The man stood down from Parliament after Trevor Mallard's claims about rape says he feels bullied out of the building and wants an apology for what he described as the Speaker's "slanderous" comments.
His exclusive interview yesterday with NewstalkZB and the Herald is likely to spark another dramatic day in Parliament for Mallard as the fallout from the report of an independent external reviewer, Debbie Francis, continues.
The man, who the Herald has chosen not to name to protect his family, has denied inappropriate behaviour and said he felt as if he were being bullied out of his job.
He was stood down after the publication of last week's Francis report into bullying and harassment in the Beehive, which revealed three serious allegations of sexual harassment.
Shortly afterward, Mallard said these alleged incidents were tantamount to rape.
Mallard declined to comment yesterday, and Prime Minister Jacinda Ardern entered into a terse exchange over the interview at Monday afternoon's post-Cabinet press conference.
Ardern refused to comment on the nature of the allegations in the Francis report.
All information given to the Francis report was anonymous, she said.
"You've asked me to comment on the Francis report which had allegations within it that I have not seen the detail of, that were provided confidentially and that were provided under that banner to ensure that those who were the victims felt able to come forward and speak openly to the inquirer, so I simply cannot comment on what you're stating."
Ardern also said she did not know what information Mallard may or may not have in relation to the allegations.
Last week Mallard told reporters he was not privy to any details of the complaints made to Debbie Francis for her review, and Francis herself was at pains to point out the confidentiality of the report.
In a two-hour sit-down interview, the man stood down from Parliament said: "The accusation of rape has put me in a very dark place."
A colleague at the centre of a complaint against him three years earlier had come forward again after complainants were urged to do so by the Speaker.

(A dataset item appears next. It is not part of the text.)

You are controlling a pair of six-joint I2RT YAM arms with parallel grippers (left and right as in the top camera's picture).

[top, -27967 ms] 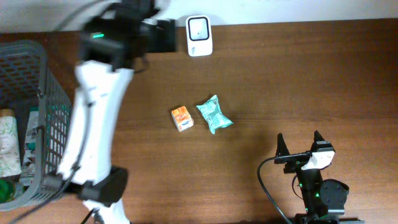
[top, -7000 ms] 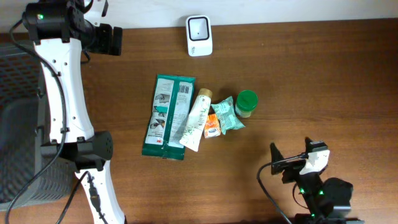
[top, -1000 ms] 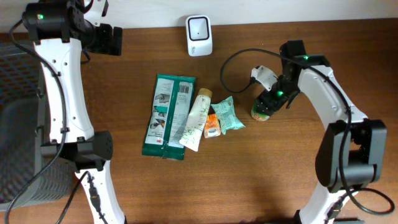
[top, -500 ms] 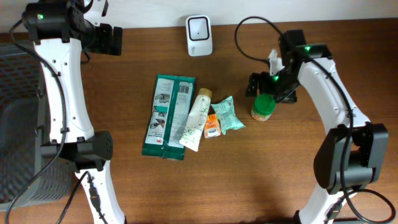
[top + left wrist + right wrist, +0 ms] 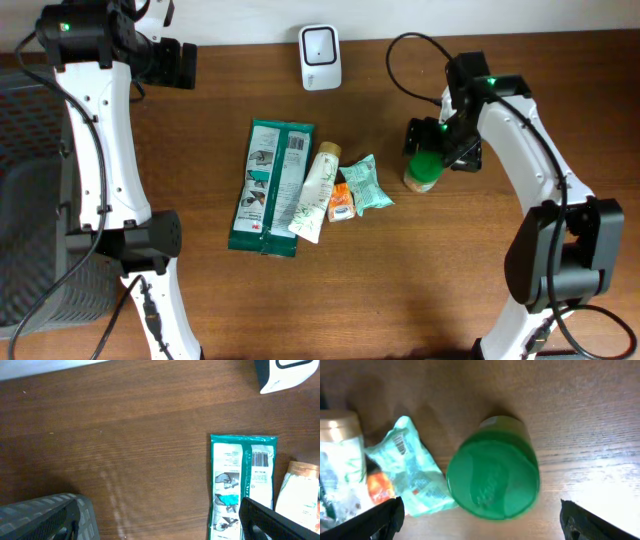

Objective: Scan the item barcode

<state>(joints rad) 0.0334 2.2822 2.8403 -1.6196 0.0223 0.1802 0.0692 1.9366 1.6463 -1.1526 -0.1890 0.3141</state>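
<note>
Holds nothing in the right gripper [image 5: 441, 145]: spread wide and poised just above the jar [image 5: 422, 178] at centre right of the overhead view. Shows one finger off each lower corner of the right wrist view, with the green lid [image 5: 492, 482] square between and clear of both. Reads as the approach to a grasp, lined up to come down and close around the lid or the body under it. Stands the jar upright, just right of the heap, probably so as to give the fingers room on both sides. Shows no barcode on the lid, so likely calls for a lift and a turn toward the scanner [image 5: 320, 45] at top centre, well apart from the jar.

Leaves the other goods in a cluster at mid-frame: a teal sachet [image 5: 367, 183] nearest the jar, then an orange packet [image 5: 341, 200], a tube [image 5: 315, 190] and a big green pack [image 5: 270, 185], overlapping at the edges.

Parks the left gripper [image 5: 172, 63] at upper left, likewise spread and empty, well out of the way.

Rests all of it on a dark brown wood-grain table [image 5: 600, 120], smooth, with glare at lower right of the right wrist view. Ends at a pale wall [image 5: 500, 15] along the top edge, with a grey basket [image 5: 30, 230] at the left edge.
</note>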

"At no time was I spoken to by the review's head, Debbie Francis, which I thought I would have been, considering an alleged incident had been investigated and was found to be without merit," he said.
"It's ironic that the review was about bullying and harassment. I feel I've been bullied out of Parliament and harassed within it, particularly by the Speaker's claim."

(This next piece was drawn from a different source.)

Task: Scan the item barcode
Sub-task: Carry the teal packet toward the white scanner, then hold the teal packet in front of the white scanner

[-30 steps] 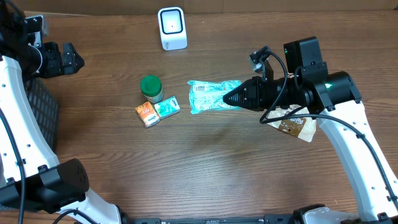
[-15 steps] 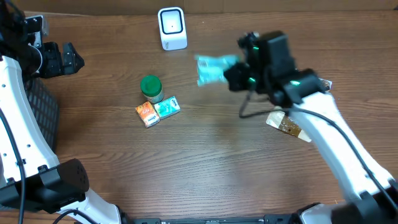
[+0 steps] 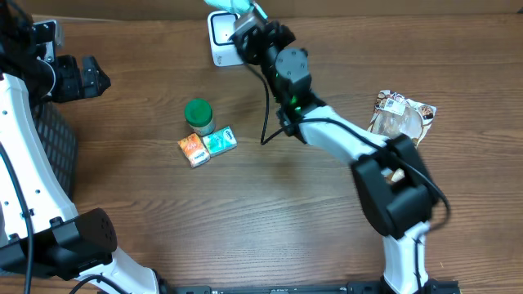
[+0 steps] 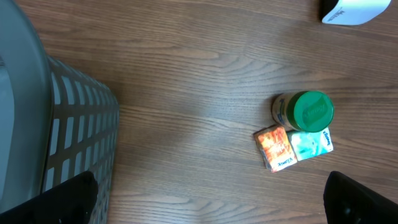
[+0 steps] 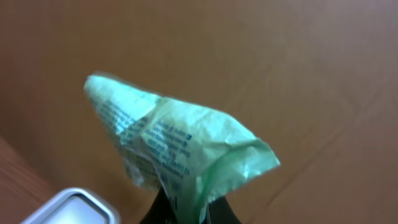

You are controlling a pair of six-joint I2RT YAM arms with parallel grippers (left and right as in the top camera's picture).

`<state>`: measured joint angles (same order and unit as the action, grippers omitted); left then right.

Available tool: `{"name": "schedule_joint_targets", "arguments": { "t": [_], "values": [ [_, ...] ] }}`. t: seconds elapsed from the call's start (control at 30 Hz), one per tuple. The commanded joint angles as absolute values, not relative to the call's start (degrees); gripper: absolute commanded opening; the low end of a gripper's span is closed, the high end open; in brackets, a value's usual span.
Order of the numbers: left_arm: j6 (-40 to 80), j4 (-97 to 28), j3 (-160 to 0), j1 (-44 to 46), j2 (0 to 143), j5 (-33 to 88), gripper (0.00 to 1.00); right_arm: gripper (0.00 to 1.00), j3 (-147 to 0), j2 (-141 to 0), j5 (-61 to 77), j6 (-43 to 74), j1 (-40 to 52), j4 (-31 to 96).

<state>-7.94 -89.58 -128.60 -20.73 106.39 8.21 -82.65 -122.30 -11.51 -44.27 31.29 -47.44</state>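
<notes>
My right gripper (image 5: 186, 213) is shut on a crumpled green plastic packet (image 5: 177, 146) with dark print, and only the dark fingertips show under it. From overhead the right arm reaches to the table's back edge. There it holds the packet (image 3: 247, 6) just above and right of the white barcode scanner (image 3: 222, 39). A corner of the scanner (image 5: 65, 208) shows low on the left in the right wrist view. No barcode can be made out on the packet. My left gripper (image 4: 211, 205) hangs open over bare wood at the far left, with nothing between its fingers.
A green-lidded jar (image 3: 198, 114) stands left of centre, with an orange box (image 3: 192, 150) and a teal box (image 3: 219, 141) in front of it. A brown snack packet (image 3: 400, 114) lies at the right. A grey slotted basket (image 4: 74, 137) sits at the left edge.
The right arm has swung the green packet up off the table, from right of centre to the back edge beside the scanner. The brown snack packet is now uncovered. The left arm has not moved.
</notes>
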Motion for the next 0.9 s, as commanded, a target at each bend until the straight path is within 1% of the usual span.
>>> {"name": "schedule_joint_targets", "arguments": {
  "t": [0.0,0.1,0.23,0.37,0.43,0.5,0.6,0.77,0.87],
  "values": [
    [-9.02,-89.52,-129.58,-20.60,105.62,8.10,0.99,0.04,-84.62,-130.19,-11.86,-64.05,30.85,-55.02],
    [-9.02,-89.49,-129.58,-20.62,105.62,8.10,0.99,0.04,-87.96,-135.15,-11.81,-64.62,30.68,-56.42],
    [-9.02,-89.49,-129.58,-20.60,105.62,8.10,0.99,0.04,-92.44,-136.42,-11.64,-64.58,30.35,-54.96],
    [-9.02,-89.52,-129.58,-20.60,105.62,8.10,0.99,0.04,-98.78,-136.42,-9.50,-64.55,29.10,-48.05],
    [-9.02,-89.52,-129.58,-20.60,105.62,8.10,1.00,0.04,-104.62,-136.42,-5.98,-64.58,27.57,-41.65],
    [-9.02,-89.49,-129.58,-20.60,105.62,8.10,1.00,0.04,-106.65,-136.42,-4.34,-64.58,27.07,-39.68],
    [-9.02,-89.52,-129.58,-20.62,105.62,8.10,1.00,0.04,-107.13,-136.42,-4.36,-64.58,26.85,-39.33],
    [-9.02,-89.49,-129.58,-20.60,105.62,8.10,0.99,0.04,-107.11,-136.79,-4.36,-64.62,26.59,-34.63],
    [-9.02,-89.49,-129.58,-20.62,105.62,8.10,1.00,0.04,-107.11,-137.75,-4.36,-64.88,26.61,-35.38]
  ]
}}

His family were dumbfounded, he said, and the harassment claims unsubstantiated.
He claimed the three allegations were related to hugging a colleague, complimenting another colleague on her hair, and kissing another on her cheek as he said goodbye to her after she visited him and his wife for tea.
However, the first complainant alleged he hugged her from behind, pushing his groin up against her, and that he was staring at the breasts of the woman who's hair he complimented. He believes the third complainant was put up to lodging the complaint by someone else.

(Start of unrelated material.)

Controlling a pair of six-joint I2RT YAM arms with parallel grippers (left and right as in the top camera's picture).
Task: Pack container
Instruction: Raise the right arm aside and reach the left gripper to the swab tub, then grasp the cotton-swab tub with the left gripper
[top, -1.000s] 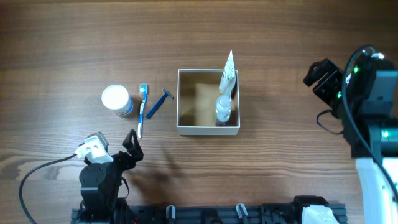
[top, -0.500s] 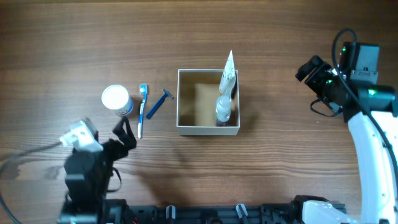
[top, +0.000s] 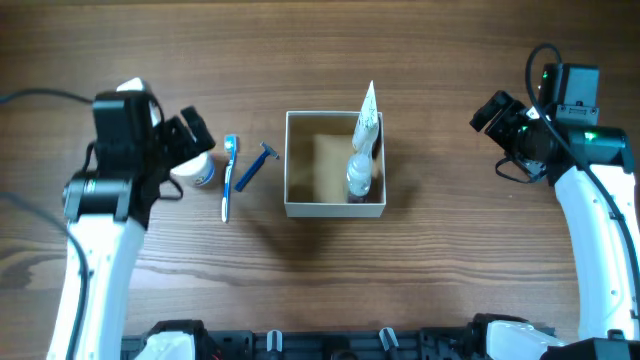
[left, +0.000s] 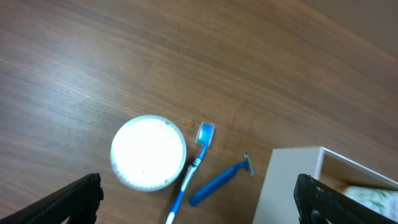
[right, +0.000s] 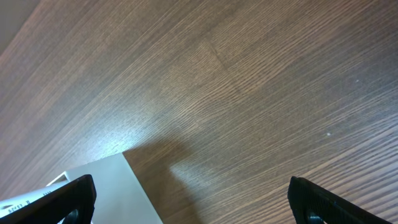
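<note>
- left pincer (top: 192, 136): fingers spread wide and empty, hanging above the white-lidded jar (left: 148, 152) (in the wrist view the jar sits a little toward 9 o'clock of the gap).
- right pincer (top: 493, 112): also spread, holding nothing, over bare desk (top: 450, 260), well apart from the box at its 3 o'clock.
- toothbrush (top: 228, 178) and razor (top: 254, 166) lie flat at the jar's 3 o'clock, between it and the box.
- the container (top: 335, 208) stands mid-desk, open side up. a tube (top: 367, 118) and a small bottle (top: 359, 175) lean along its 3 o'clock wall, and its 9 o'clock half is bare floor.
- handling, as i judge it: the walls are thin and the box is light, so it is likely to bow if pinched or skid if bumped. if it must be held, take one wall close to a corner, where it is stiffest.
</note>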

The man was investigated by Parliamentary Services, which found the claims were unsubstantiated.
The man labelled Mallard's comments as "slanderous" and an experienced defamation lawyer said he may have a case.
"I never thought I would ever find myself in this situation, it's not who I am, I'm thoroughly devastated," the employee said.
"I would like to be able to return to work to clear my name and I expect, at the very least, an apology from the Speaker for labelling me as a rapist which I most certainly am not."